━━━ Dataset excerpt ━━━
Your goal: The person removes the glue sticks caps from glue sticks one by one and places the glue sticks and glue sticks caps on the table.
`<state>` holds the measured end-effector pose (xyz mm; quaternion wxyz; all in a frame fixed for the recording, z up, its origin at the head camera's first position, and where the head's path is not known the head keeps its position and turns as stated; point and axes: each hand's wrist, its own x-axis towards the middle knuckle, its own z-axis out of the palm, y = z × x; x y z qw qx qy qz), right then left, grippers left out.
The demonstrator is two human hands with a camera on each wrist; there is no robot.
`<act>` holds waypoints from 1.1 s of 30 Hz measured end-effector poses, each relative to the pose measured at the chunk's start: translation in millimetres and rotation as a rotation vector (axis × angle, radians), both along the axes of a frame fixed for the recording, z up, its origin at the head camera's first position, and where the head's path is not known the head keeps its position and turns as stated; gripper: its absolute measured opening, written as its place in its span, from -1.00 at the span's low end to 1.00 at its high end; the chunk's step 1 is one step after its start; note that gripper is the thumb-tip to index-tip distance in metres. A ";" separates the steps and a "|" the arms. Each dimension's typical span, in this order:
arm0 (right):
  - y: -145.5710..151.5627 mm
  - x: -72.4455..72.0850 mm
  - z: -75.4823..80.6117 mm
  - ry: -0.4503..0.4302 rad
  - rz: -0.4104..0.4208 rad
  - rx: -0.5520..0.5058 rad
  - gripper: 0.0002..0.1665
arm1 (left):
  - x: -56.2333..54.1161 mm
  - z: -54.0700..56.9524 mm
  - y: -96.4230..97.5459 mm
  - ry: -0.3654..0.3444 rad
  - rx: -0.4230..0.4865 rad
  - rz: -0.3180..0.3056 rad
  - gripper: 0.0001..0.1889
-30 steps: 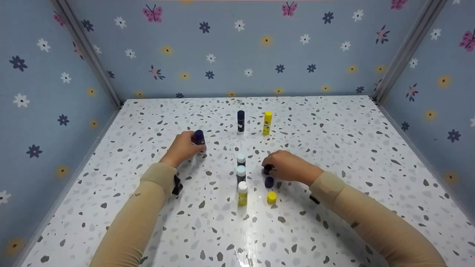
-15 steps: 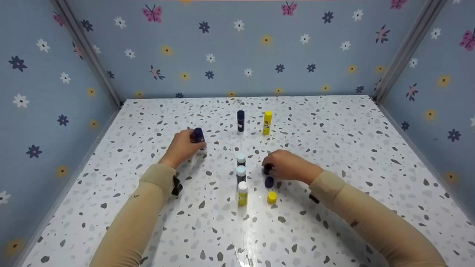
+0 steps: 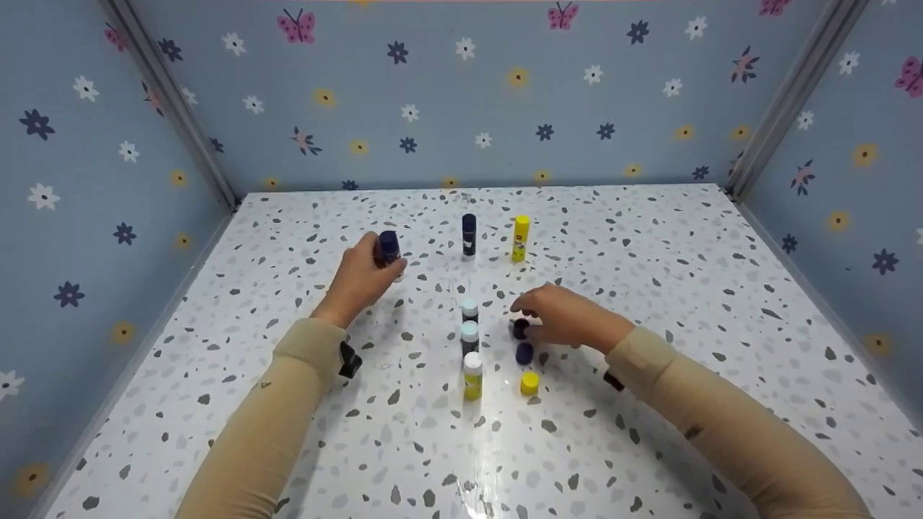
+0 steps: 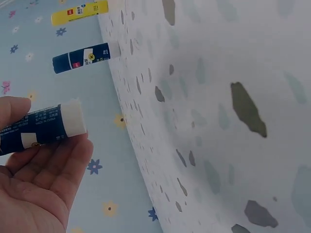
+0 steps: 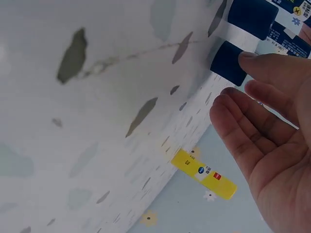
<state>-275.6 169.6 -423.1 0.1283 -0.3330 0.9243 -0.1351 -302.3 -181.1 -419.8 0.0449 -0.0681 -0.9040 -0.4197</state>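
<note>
My left hand (image 3: 359,280) grips a capped dark blue glue stick (image 4: 41,127), thumb on one side and fingers on the other. Its white base points down, a little above the table in the left wrist view. My right hand (image 3: 573,315) is beside a dark blue cap (image 5: 228,63) standing on the table. The thumb tip rests at the cap's edge, while the other fingers are spread away from it. Just nearer stand a second dark blue cap (image 3: 524,354) and a yellow cap (image 3: 530,384). Left of the caps, two blue glue sticks (image 3: 470,346) and a yellow one (image 3: 473,388) stand uncapped, white tops showing.
Farther back, a capped blue glue stick (image 3: 469,235) and a capped yellow glue stick (image 3: 520,238) stand upright. The speckled white table (image 3: 649,245) is bounded by blue flowered panels (image 3: 461,94) at the back and both sides.
My left hand has lifted the glue stick upward and slightly away from me. The fingers of my right hand have loosened from the dark blue cap, which stays in place.
</note>
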 end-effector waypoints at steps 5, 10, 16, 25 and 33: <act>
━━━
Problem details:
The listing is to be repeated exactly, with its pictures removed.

Answer section:
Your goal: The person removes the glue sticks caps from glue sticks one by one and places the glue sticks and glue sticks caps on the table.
`<state>` holds the measured end-effector pose (xyz mm; quaternion wxyz; all in a frame fixed for the recording, z up, its origin at the head camera's first position, and where the head's path is not known the head keeps its position and turns as stated; point and axes: each hand's wrist, its own x-axis towards the middle knuckle, its own z-axis out of the palm, y = z × x; x y z qw qx qy qz), right then left, grippers left out.
The demonstrator is two human hands with a camera on each wrist; there is no robot.
`<act>` holds waypoints from 1.1 s of 30 Hz measured end-effector poses, each relative to the pose measured at the chunk's start: translation in millimetres and rotation as a rotation vector (axis × angle, radians), both along the axes of a frame fixed for the recording, z up, its origin at the head camera's first position, and where the head's path is not known the head keeps its position and turns as stated; gripper: its absolute measured opening, written as its place in its span, from -1.00 at the span's low end to 1.00 at its high end; the chunk's step 1 is one step after its start; note that gripper is the thumb-tip to index-tip distance in metres. A ";" separates the steps and a "|" the arms. Each dimension's typical span, in this order:
arm0 (right):
  - y: -145.5710..151.5627 mm
  - x: -72.4455..72.0850 mm
  - z: -75.4823..80.6117 mm
  - ry: -0.4503..0.4302 rad
  - rz: -0.4104..0.4208 rad
  - rx: -0.5520..0.5058 rad
  - gripper: 0.0002..0.1665
arm1 (left):
  - x: -56.2333..54.1161 mm
  - z: -54.0700..56.9524 mm
  - y: -96.4230..97.5459 mm
  - ry: -0.3654..0.3444 rad
  - rx: -0.4230..0.4865 rad
  - rz: -0.3180..0.3056 rad
  - gripper: 0.0001..0.1889
-30 steps: 
-15 steps: 
+0 steps: 
+0 steps: 
+0 steps: 
<state>-275.6 169.6 -423.1 0.1283 -0.3330 0.9243 -0.1351 -302.3 -181.1 -419.8 0.0449 -0.0681 -0.9040 -0.4197</state>
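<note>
My left hand (image 3: 359,280) grips a capped dark blue glue stick (image 4: 41,127), thumb on one side and fingers on the other. Its white base points down, a little above the table in the left wrist view. My right hand (image 3: 573,315) is beside a dark blue cap (image 5: 228,63) standing on the table. The thumb tip rests at the cap's edge, while the other fingers are spread away from it. Just nearer stand a second dark blue cap (image 3: 524,354) and a yellow cap (image 3: 530,384). Left of the caps, two blue glue sticks (image 3: 470,346) and a yellow one (image 3: 473,388) stand uncapped, white tops showing.
Farther back, a capped blue glue stick (image 3: 469,235) and a capped yellow glue stick (image 3: 520,238) stand upright. The speckled white table (image 3: 649,245) is bounded by blue flowered panels (image 3: 461,94) at the back and both sides.
My left hand has lifted the glue stick upward and slightly away from me. The fingers of my right hand have loosened from the dark blue cap, which stays in place.
</note>
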 end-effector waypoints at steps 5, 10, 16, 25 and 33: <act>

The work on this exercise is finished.